SummarizedExperiment icon indicating copy to clipboard operation
SummarizedExperiment copied to clipboard

derived RSE to SE coercion discards names

Open LTLA opened this issue 6 years ago • 15 comments

Coercing a subclass of an RSE to an SE discards the row names:

library(SummarizedExperiment)
example(SummarizedExperiment, echo=FALSE)

setClass("MyExperiment", contains="RangedSummarizedExperiment")
me <- new("MyExperiment", se)

rownames(me) <- paste0("GENE_", seq_len(nrow(me)))
se2 <- as(me, 'SummarizedExperiment')
rownames(se2)
## NULL

This doesn't seem to happen with just the RSE to SE coercion, oddly enough.

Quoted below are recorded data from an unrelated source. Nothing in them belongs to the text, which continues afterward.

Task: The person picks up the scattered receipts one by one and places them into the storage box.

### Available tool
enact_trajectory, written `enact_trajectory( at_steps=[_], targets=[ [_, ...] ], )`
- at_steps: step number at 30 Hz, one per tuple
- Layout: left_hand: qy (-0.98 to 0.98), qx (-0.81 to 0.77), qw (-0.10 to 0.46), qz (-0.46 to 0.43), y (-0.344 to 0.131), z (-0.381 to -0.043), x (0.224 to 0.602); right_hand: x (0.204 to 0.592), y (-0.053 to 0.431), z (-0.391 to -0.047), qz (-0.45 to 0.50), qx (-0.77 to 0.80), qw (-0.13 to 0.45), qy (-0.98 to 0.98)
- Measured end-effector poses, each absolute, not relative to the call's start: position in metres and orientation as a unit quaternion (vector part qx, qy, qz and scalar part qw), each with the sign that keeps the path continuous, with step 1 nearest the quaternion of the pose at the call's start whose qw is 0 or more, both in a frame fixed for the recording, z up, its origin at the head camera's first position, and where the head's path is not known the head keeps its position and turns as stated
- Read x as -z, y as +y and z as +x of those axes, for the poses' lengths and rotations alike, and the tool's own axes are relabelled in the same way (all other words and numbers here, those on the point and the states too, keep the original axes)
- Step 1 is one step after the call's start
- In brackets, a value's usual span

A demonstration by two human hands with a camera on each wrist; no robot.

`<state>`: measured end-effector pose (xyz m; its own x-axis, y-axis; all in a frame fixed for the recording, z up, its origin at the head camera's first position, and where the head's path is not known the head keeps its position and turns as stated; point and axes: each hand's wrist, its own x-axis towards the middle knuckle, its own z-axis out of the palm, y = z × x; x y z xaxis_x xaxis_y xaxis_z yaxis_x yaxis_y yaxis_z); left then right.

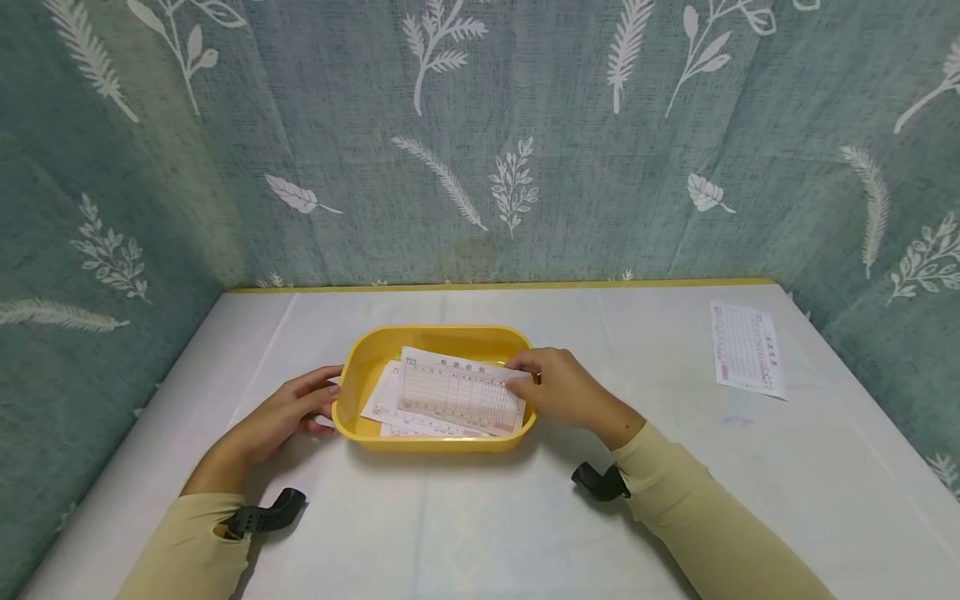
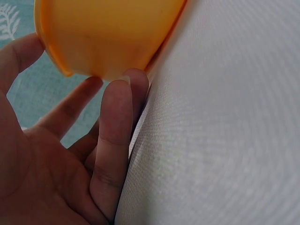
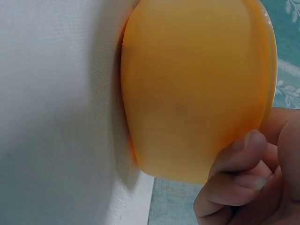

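A yellow plastic basin [image 1: 431, 444] sits on the table with several printed paper forms inside, overlapping one another. The top form [image 1: 457, 392] lies tilted over the others, its right end between the thumb and index finger of my right hand [image 1: 566, 387]. In the right wrist view, the other fingers [image 3: 239, 152] of that hand curl against the basin's outer wall [image 3: 197, 89]. At the basin's left end is my left hand [image 1: 281, 417], with fingers spread and relaxed. Its fingertips touch the outer wall [image 2: 108, 37] in the left wrist view.
Another printed form [image 1: 748, 350] lies flat on the white tablecloth [image 1: 480, 525] at the far right. Leaf-patterned green fabric [image 1: 465, 167] stands behind the table and along both sides. Each wrist carries a black band [image 1: 266, 515] over a beige sleeve [image 1: 187, 542].
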<state>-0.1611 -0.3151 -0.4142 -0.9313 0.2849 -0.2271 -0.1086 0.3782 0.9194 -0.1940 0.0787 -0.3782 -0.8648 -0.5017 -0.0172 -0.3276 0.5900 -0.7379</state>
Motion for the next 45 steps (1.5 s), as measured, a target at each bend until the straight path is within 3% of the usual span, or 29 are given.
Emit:
enact_trajectory(
  at_steps=[11,39,45],
  targets=[
    [0.809,-0.559,0.175,0.058,-0.3127,-0.1605,0.4153,0.3801,0.0772,-0.1909,-0.232,0.381,0.136,0.885],
    [0.808,-0.559,0.171,0.071,-0.3141,-0.1628,0.4134,0.3831,0.0721,-0.1891,-0.260,0.307,0.045,0.914],
    [0.808,-0.558,0.178,0.061,-0.3144,-0.1621,0.4142,0.3829,0.0716,-0.1880,-0.257,0.301,0.048,0.917]
  ],
)
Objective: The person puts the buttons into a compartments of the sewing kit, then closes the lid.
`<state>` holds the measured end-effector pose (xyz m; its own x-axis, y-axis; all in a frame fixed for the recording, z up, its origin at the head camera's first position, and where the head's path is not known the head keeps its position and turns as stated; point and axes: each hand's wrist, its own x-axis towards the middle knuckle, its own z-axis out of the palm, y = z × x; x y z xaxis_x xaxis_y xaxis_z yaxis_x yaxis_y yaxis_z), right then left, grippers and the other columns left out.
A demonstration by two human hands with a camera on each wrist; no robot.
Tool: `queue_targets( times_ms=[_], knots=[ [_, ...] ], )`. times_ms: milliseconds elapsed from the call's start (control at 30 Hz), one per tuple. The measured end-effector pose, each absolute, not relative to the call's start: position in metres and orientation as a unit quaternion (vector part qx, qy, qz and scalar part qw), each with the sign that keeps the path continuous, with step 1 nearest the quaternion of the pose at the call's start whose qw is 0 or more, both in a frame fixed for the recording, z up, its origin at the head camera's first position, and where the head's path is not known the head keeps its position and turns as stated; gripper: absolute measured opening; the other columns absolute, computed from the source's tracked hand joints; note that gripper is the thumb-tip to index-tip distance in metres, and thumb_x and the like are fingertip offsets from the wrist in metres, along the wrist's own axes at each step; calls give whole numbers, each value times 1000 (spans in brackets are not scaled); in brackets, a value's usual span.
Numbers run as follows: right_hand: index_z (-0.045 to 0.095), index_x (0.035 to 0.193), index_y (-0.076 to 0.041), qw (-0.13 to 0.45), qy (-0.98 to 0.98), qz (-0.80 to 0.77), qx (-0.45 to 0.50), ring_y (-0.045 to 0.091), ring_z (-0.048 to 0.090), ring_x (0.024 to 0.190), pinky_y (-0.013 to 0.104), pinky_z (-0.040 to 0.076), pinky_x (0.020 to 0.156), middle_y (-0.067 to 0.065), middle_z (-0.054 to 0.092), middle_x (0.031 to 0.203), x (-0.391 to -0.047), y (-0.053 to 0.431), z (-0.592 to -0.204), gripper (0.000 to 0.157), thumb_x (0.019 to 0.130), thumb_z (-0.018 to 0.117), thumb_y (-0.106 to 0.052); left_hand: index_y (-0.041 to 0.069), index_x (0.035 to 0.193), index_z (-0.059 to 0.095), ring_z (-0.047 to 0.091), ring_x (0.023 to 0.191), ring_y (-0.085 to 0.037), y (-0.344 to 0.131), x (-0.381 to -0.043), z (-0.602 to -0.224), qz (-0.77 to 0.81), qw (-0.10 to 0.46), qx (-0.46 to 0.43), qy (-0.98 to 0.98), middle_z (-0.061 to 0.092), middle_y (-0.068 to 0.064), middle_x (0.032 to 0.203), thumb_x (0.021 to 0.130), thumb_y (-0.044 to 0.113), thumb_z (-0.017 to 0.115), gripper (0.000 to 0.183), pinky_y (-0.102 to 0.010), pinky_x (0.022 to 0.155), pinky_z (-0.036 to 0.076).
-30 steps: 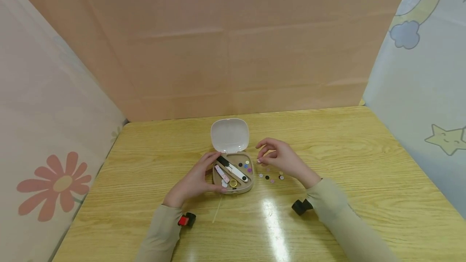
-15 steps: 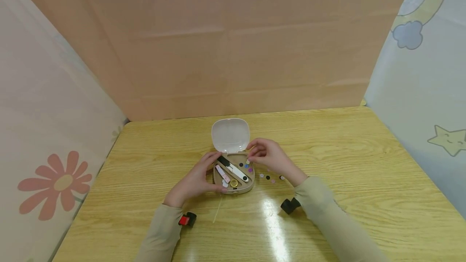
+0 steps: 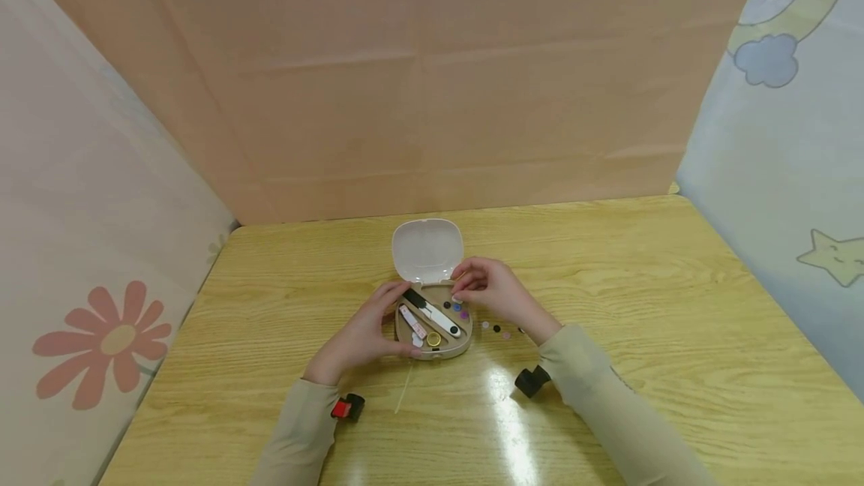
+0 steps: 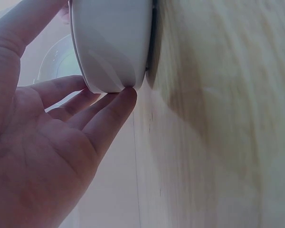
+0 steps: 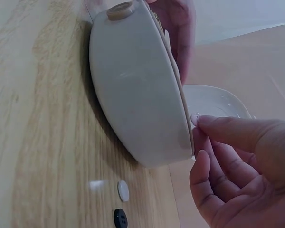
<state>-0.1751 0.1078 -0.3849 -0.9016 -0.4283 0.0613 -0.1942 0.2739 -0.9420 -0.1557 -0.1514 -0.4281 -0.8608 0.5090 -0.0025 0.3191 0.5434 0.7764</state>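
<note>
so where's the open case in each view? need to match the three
Head: case below centre, lid raised behind it.
Left wrist: case at the top, left of centre, cut off by the frame.
Right wrist: case at the top, left of centre, seen from its side.
Shared landmark: left hand, visible in all three.

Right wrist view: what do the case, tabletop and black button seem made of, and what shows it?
Case: probably plastic, satin; smooth pale wall, soft sheen.
Tabletop: wood or wood-look laminate, glossy; streaky grain, bright reflection.
Black button: likely plastic, smooth; even dark colour, small holes.
</note>
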Motion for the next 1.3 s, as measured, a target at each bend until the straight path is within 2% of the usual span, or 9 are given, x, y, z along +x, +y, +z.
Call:
queue_targets(
  times_ms=[300, 533, 833, 1000, 1300],
  knots=[
    [59, 106, 14, 109, 787, -577, -190, 38, 65, 89, 27, 55, 75, 26, 66, 93, -183, 109, -400, 22, 85, 65, 11, 14, 150, 30, 30, 134, -14, -151, -157, -429, 417, 116, 240, 869, 31, 8, 147, 66, 41, 87, 106, -41, 109, 31],
    [62, 108, 8, 102, 786, -576, -199, 30, 67, 89, 28, 55, 76, 18, 69, 94, -191, 113, -419, 22, 87, 66, 4, 13, 150, 30, 31, 133, -14, -151, -157, -429, 418, 118, 240, 868, 31, 7, 146, 66, 41, 87, 105, -41, 108, 31],
    [61, 115, 6, 107, 791, -559, -225, 25, 66, 92, 31, 54, 81, 11, 69, 99, -185, 123, -413, 23, 92, 61, 1, 15, 150, 31, 31, 134, -14, -151, -157, -429, 412, 116, 236, 872, 32, 8, 146, 65, 42, 87, 105, -41, 109, 31],
    [60, 118, 4, 104, 804, -539, -226, 22, 65, 94, 27, 52, 84, 12, 68, 102, -180, 134, -407, 27, 92, 61, -1, 15, 150, 32, 31, 133, -13, -150, -157, -430, 421, 119, 233, 868, 32, 8, 146, 65, 40, 88, 105, -39, 109, 31],
    [59, 119, 5, 106, 824, -509, -224, 25, 65, 95, 30, 52, 84, 16, 67, 103, -177, 168, -406, 27, 93, 61, -2, 17, 150, 32, 31, 133, -13, -152, -156, -430, 420, 117, 233, 869, 33, 8, 145, 63, 44, 87, 106, -42, 109, 30]
  ],
)
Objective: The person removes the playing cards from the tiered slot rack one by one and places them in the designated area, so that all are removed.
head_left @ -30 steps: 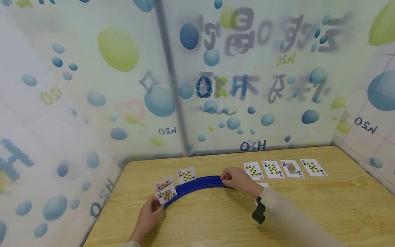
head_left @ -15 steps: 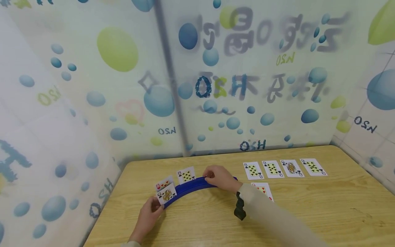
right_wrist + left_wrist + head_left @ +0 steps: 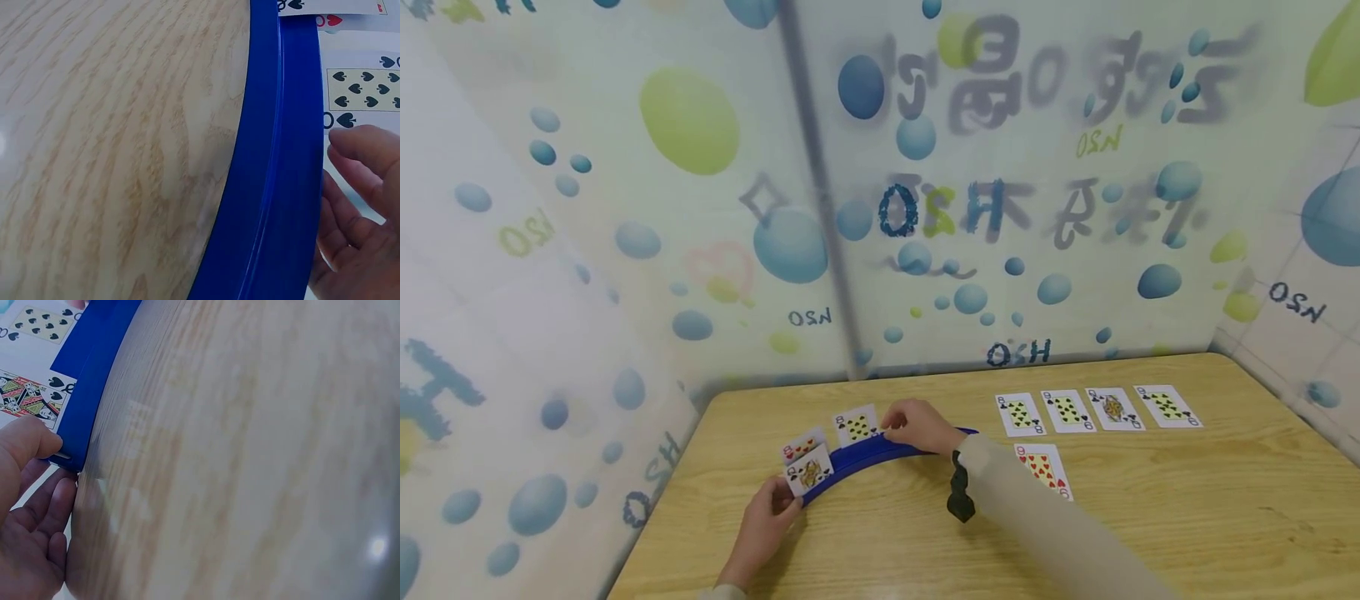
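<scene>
I see the left hand (image 3: 762,525) pinching the near left end of the blue curved rack (image 3: 868,452), towards the left edge of the worktop (image 3: 910,542). A queen of spades (image 3: 809,472) leans there. The right hand (image 3: 919,425) reaches over the rack, just beside a spade number card (image 3: 856,427); I cannot tell whether it grips anything.

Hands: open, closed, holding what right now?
Left hand: closed, holding the rack by its end.
Right hand: at the 8 of spades; can't tell if open or gripping.
</scene>
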Demonstrator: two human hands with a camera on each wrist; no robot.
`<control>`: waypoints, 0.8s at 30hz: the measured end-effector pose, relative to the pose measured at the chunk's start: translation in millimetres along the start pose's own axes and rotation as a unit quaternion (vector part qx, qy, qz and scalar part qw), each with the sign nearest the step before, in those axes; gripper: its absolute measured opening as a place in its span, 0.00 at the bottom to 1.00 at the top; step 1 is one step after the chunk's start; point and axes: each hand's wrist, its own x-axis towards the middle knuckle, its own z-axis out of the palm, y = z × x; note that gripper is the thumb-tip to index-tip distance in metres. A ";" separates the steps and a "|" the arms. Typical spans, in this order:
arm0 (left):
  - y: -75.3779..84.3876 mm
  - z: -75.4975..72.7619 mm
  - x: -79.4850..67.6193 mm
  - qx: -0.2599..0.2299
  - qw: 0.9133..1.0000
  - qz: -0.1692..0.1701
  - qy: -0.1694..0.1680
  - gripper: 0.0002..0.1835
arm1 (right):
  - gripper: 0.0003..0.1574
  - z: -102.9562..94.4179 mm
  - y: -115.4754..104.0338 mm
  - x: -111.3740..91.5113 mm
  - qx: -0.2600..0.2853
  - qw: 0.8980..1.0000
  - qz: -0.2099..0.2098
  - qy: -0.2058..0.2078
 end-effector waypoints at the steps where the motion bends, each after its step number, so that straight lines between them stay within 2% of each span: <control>1: -0.4 0.1 0.6 0.001 1.000 -0.002 0.000 0.10 | 0.05 0.8 1.1 2.1 0.003 1.000 0.002 -0.004; 7: -2.9 0.9 1.7 0.003 1.000 0.004 0.003 0.09 | 0.03 6.0 2.5 9.1 0.008 1.000 -0.001 -0.009; 12: -3.1 1.5 1.9 0.005 1.000 0.010 0.006 0.09 | 0.03 9.3 0.9 9.3 0.002 1.000 -0.004 0.003; 24: 0.4 -0.8 1.8 0.012 1.000 -0.024 -0.005 0.11 | 0.02 14.5 0.6 8.0 0.004 0.999 -0.008 0.045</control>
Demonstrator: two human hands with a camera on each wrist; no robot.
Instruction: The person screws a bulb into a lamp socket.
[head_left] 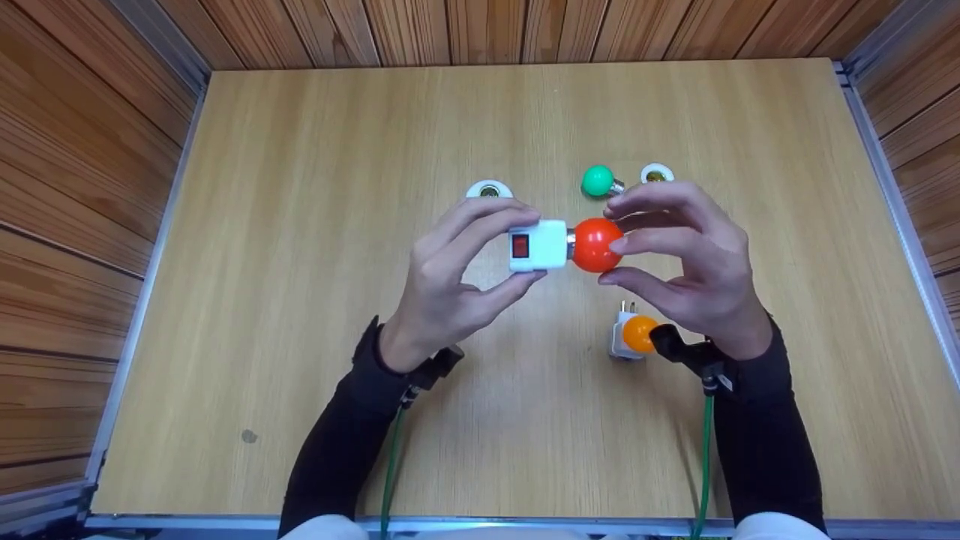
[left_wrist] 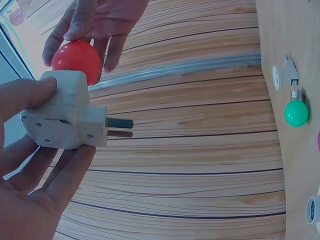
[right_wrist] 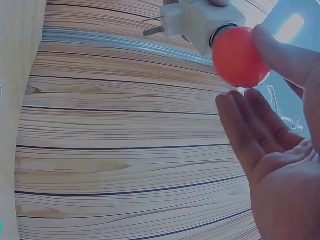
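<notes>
My left hand (head_left: pixel 469 277) grips a white plug-in lamp holder (head_left: pixel 551 259) with a red rocker switch, thumb below and fingers above. Two metal prongs (left_wrist: pixel 120 123) jut from its side in the left wrist view. A red round bulb (head_left: pixel 596 245) sits in the holder's socket, a band of its metal base showing. Around that bulb curve the thumb and fingers of my right hand (head_left: pixel 694 262). The right wrist view has the thumb against the bulb and the other fingertips right at its underside. Both hands hold these above the table.
Behind them lie a green bulb (head_left: pixel 598 181) and two white sockets, one at the left (head_left: pixel 489 188) and one at the right (head_left: pixel 657 173). An orange bulb (head_left: pixel 639 334) in a white plug holder (head_left: pixel 622 347) stands near my right wrist. Wooden walls (head_left: pixel 480 30) enclose the table (head_left: pixel 300 225).
</notes>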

rownames(se) <- paste0("GENE_", seq_len(nrow(se)))
se3 <- as(se, 'SummarizedExperiment')
rownames(se3)
## Stuff comes out
Session information
R version 3.6.0 Patched (2019-05-10 r76483)
Platform: x86_64-apple-darwin17.7.0 (64-bit)
Running under: macOS High Sierra 10.13.6

Matrix products: default
BLAS:   /Users/luna/Software/R/R-3-6-branch-dev/lib/libRblas.dylib
LAPACK: /Users/luna/Software/R/R-3-6-branch-dev/lib/libRlapack.dylib

locale:
[1] en_US.UTF-8/en_US.UTF-8/en_US.UTF-8/C/en_US.UTF-8/en_US.UTF-8

attached base packages:
[1] parallel  stats4    stats     graphics  grDevices utils     datasets
[8] methods   base

other attached packages:
 [1] SummarizedExperiment_1.15.5 DelayedArray_0.11.4
 [3] BiocParallel_1.19.0         matrixStats_0.54.0
 [5] Biobase_2.45.0              GenomicRanges_1.37.14
 [7] GenomeInfoDb_1.21.1         IRanges_2.19.10
 [9] S4Vectors_0.23.17           BiocGenerics_0.31.5

loaded via a namespace (and not attached):
 [1] lattice_0.20-38        bitops_1.0-6           grid_3.6.0
 [4] zlibbioc_1.31.0        XVector_0.25.0         Matrix_1.2-17
 [7] tools_3.6.0            RCurl_1.95-4.12        compiler_3.6.0
[10] GenomeInfoDbData_1.2.1

LTLA avatar Jul 23 '19 21:07 LTLA

I can confirm that I hit this issue with my objects that extend RSE and also with SCE, when coercing back to SE. Here's what I'm currently using as a workaround, but this would be great to have fixed in the SummarizedExperiment package in Bioc 3.10:

https://github.com/acidgenomics/transformer/blob/master/R/coerce-SummarizedExperiment-S3methods.R

mjsteinbaugh avatar Jul 26 '19 12:07 mjsteinbaugh

@LTLA See also issue #13

mjsteinbaugh avatar Jul 26 '19 12:07 mjsteinbaugh

Curious about the comment in that file:

We can't set S4 coercion methods here because RangedSummarizedExperiment and SummarizedExperiment aren't local, modifiable.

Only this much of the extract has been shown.